Reflexión como educadora. Visitamos un antiguo matadero.

En el barrio en el que está ubicado el colegio en el que trabajo se encuentra el antiguo matadero de la ciudad que entró en funcionamiento en 1887.


En 1888 se amplió y se instalaron tres caloríferos y un horno crematorio para las mal-llamadas «reses insalubres».


En 1929, las instalaciones se ampliaron aún más con un pabellón de ‘mondonguería’ (llaman mondongos a los intestinos, vísceras…).


Los asesinatos masivos de animales cesaron en 1980 y el matadero cerró definitivamente en 1981.


Cien años ejecutando seres que querían vivir.


Tras unos años de abandono, el conjunto fue utilizado como taller de escultura y en la actualidad alberga un centro cívico. Fue declarado Bien Catalogado del Patrimonio Cultural de mi comunidad autónoma.


Pues bien, hace unos meses fuimos de excursión con niños y niñas de entre 6 y 8 años.


La guía les explicó una parte de la historia. Habló de animalitos, de su conocimiento sobre ganadería, de lo bonito que era el edificio…

Contestó con evasivas ridículas a las preguntas incisivas de los niños y las niñas: ¿cómo se mataban a los animales? ¿les dolía mucho o se les trataba con cuidadito? ¿para qué servían los hornos que nos has dicho? Etcétera.

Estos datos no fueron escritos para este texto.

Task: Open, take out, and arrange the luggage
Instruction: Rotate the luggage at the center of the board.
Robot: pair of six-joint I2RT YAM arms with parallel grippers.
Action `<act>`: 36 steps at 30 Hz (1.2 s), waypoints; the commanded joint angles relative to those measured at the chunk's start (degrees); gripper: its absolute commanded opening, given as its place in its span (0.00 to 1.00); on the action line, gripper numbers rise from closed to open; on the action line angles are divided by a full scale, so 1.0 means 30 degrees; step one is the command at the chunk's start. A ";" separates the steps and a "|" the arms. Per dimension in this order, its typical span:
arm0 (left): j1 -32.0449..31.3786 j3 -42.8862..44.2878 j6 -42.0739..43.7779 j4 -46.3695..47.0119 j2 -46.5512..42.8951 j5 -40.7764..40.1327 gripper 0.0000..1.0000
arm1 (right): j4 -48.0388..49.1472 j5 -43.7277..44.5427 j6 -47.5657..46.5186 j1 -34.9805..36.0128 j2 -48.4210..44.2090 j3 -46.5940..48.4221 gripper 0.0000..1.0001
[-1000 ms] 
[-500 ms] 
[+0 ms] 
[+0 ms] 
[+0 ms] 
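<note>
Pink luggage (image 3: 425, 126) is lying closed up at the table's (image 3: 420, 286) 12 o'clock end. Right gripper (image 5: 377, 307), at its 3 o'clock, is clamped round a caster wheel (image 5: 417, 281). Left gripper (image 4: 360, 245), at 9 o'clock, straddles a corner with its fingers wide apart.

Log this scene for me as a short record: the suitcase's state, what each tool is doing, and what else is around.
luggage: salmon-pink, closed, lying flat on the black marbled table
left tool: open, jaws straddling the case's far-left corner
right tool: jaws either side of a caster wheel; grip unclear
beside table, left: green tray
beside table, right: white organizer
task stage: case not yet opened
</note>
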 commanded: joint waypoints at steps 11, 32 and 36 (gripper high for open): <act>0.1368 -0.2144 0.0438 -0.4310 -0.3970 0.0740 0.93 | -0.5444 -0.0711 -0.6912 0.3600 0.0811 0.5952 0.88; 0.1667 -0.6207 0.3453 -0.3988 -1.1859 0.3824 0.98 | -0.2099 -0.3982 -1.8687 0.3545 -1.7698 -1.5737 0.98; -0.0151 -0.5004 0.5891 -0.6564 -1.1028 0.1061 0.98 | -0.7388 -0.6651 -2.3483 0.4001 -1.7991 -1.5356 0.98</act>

Yo, les expliqué la otra cara de la historia

En grupos pequeños, y con la excusa de ir al baño, abordamos con la delicadeza que requieren niños y niñas de esas edades qué significaba lo que la guía les había explicado con cantidad de eufemismos y ocultaciones.

¿Cómo? Apelando a su pensamiento crítico. Tratar a los niños y las niñas como si fueran seres inertes sin capacidad de razonamiento es una práctica desgraciadamente común en algunos sectores educativos como el que hablamos.

Cuando, por ejemplo, las más mayores me preguntaban: ¿cómo mataban a los animales? Yo les respondía con una pregunta: ¿qué formas rápidas y baratas de matar cientos de animales en unas horas conocéis? ¿hay alguna que no cause sufrimiento? ¿qué necesidad hay de hacer tanto daño a animales tan bellos? 

Alucinaban. 

Se sintieron engañados y engañadas.

Procuré apoyarles con toda la comprensión y el cariño del mundo. Y, sobre todo, transmitirles la idea de que hacer un mundo mejor para todos los animales pasa por conocer, investigar, estudiar y saber mucho sobre lo que sucede realmente con ellos. 

Sois el futuro, les dije. Sois SU futuro.

Tengo la impresión de que planté una pequeña semilla en cada uno de sus cerebros. Ojalá.